======== Exercise inputs ========
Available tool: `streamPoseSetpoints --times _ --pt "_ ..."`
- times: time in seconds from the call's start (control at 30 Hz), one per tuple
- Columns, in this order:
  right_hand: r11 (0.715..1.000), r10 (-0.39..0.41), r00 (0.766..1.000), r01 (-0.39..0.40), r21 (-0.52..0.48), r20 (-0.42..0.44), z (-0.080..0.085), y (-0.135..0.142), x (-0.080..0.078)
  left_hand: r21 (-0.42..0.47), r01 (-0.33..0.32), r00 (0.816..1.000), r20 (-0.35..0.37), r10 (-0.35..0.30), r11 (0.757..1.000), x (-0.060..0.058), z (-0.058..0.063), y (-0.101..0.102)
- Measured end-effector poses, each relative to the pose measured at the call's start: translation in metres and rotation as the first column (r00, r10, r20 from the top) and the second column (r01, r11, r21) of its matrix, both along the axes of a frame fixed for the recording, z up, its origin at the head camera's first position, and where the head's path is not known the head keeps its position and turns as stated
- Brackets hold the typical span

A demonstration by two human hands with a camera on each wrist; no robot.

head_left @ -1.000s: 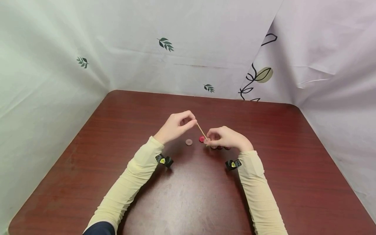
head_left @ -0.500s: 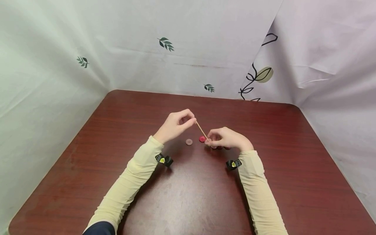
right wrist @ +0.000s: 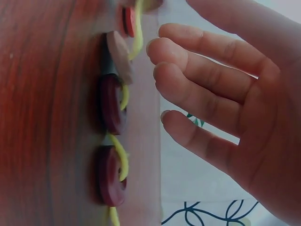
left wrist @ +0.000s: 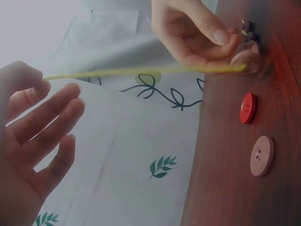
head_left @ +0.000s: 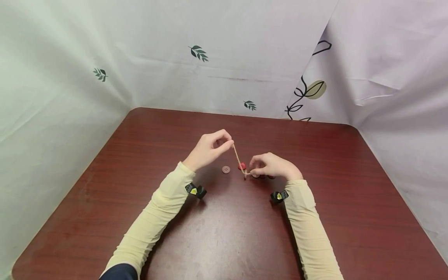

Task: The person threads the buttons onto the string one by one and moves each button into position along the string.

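A dark reddish wooden table (head_left: 217, 241) carries a loose pale pink button (head_left: 226, 169) and a red button (head_left: 241, 166).

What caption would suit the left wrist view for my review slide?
Left hand pinches a yellow cord stretched to the right hand beside loose red and tan buttons.

The right hand (right wrist: 235, 108) fills three o'clock, fingers loosely bent; strung buttons (right wrist: 113, 141) on yellow cord (right wrist: 123, 157) line nine o'clock.
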State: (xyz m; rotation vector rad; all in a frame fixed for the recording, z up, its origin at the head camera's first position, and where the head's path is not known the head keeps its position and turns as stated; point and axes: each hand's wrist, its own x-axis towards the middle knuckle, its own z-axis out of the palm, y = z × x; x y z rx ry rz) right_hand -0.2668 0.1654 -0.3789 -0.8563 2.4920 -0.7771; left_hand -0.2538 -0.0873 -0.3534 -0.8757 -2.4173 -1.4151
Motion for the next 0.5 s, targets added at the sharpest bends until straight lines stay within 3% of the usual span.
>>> streamPoseSetpoints --times 0.27,0.5 --pt "1.0 -0.003 1.0 0.003 0.023 -0.002 -0.0028 -0.0001 -0.0016 -0.004 0.007 1.0 0.017 -0.007 1.0 0.0 -0.0015 0.0021" --pt "0.999 0.03 0.999 -0.031 -0.028 -0.043 -0.0051 -0.0038 -0.0029 0.0 0.014 1.0 0.025 -0.014 1.0 -0.0002 -0.0024 0.003"
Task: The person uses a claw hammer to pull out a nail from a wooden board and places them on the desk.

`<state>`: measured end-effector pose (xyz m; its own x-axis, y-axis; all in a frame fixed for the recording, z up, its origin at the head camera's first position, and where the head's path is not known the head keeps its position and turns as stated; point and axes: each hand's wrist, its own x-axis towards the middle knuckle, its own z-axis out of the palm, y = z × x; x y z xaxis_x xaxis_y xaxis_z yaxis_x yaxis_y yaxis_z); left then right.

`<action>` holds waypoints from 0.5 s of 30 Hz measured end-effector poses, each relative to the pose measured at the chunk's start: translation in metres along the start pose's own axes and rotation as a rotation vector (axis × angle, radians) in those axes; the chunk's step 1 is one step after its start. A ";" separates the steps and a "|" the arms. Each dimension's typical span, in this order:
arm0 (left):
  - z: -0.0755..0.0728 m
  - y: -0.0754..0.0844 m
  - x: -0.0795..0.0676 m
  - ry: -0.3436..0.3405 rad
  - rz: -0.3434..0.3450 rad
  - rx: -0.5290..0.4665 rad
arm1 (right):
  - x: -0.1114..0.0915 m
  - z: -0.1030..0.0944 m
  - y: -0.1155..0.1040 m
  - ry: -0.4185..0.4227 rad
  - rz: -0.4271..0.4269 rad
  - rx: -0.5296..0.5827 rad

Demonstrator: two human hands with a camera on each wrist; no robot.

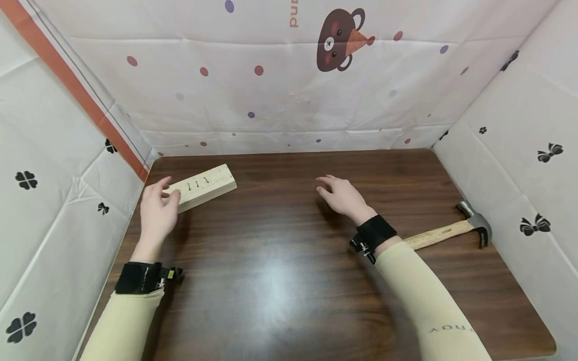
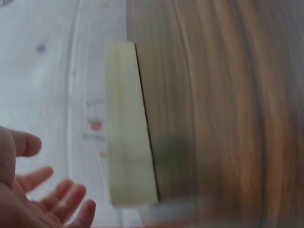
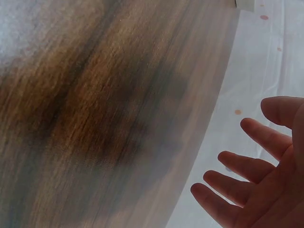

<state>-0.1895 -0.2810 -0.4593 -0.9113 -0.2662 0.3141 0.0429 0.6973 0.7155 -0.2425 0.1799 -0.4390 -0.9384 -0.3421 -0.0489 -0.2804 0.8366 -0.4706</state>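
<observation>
A pale wooden block (image 1: 208, 189) lies at the far left of the table, with three small dark nails (image 1: 196, 184) along its top. My left hand (image 1: 158, 208) is at the block's near left end, overlapping it in the head view, its fingers relaxed and spread. In the left wrist view the block (image 2: 128, 128) shows its plain side beyond the fingers. Over the table, right of centre, my right hand (image 1: 343, 195) hovers with loosely extended fingers and holds nothing. A claw hammer (image 1: 440, 234) with a wooden handle lies on the right, its handle end hidden behind my right forearm.
The dark brown wooden table (image 1: 271, 260) has white patterned sheeting (image 1: 280, 100) hanging behind it and on both sides. An orange stripe (image 1: 81, 90) runs down the left sheet. The hammer's head is close to the table's right edge.
</observation>
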 end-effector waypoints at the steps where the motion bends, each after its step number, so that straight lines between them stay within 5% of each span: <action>1: -0.003 -0.004 0.001 0.011 -0.047 0.008 | -0.001 0.000 0.000 0.004 -0.002 -0.003; 8: -0.004 -0.025 0.013 -0.064 -0.327 -0.011 | -0.006 0.002 -0.002 -0.001 -0.006 -0.019; 15: 0.001 -0.040 0.015 -0.136 -0.425 -0.019 | -0.009 0.008 -0.003 -0.012 -0.029 -0.029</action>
<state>-0.2058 -0.3125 -0.4841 -0.8952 -0.4355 -0.0944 -0.3406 0.5320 0.7752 -0.2315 0.1769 -0.4444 -0.9275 -0.3710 -0.0467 -0.3129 0.8384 -0.4462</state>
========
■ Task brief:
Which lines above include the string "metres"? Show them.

■ Result:
- Measured end-effector poses, each relative to the pose measured at the call's start: translation in metres and rotation as the first column (r00, r10, r20 from the top) and the second column (r01, r11, r21) of its matrix, both along the axes of a frame fixed for the recording, z up, its origin at the head camera's first position, and where the head's path is not known the head keeps its position and turns as stated
`<action>` holds waypoints from 0.5 s of 30 Hz measured end-effector poses, each relative to the pose measured at the chunk's start: translation in metres along the start pose's own axes and rotation as a rotation vector (axis × angle, radians) in those axes; the chunk's step 1 is one step after its start. A ";" separates the steps and a "|" the arms. Each dimension's typical span, in this order:

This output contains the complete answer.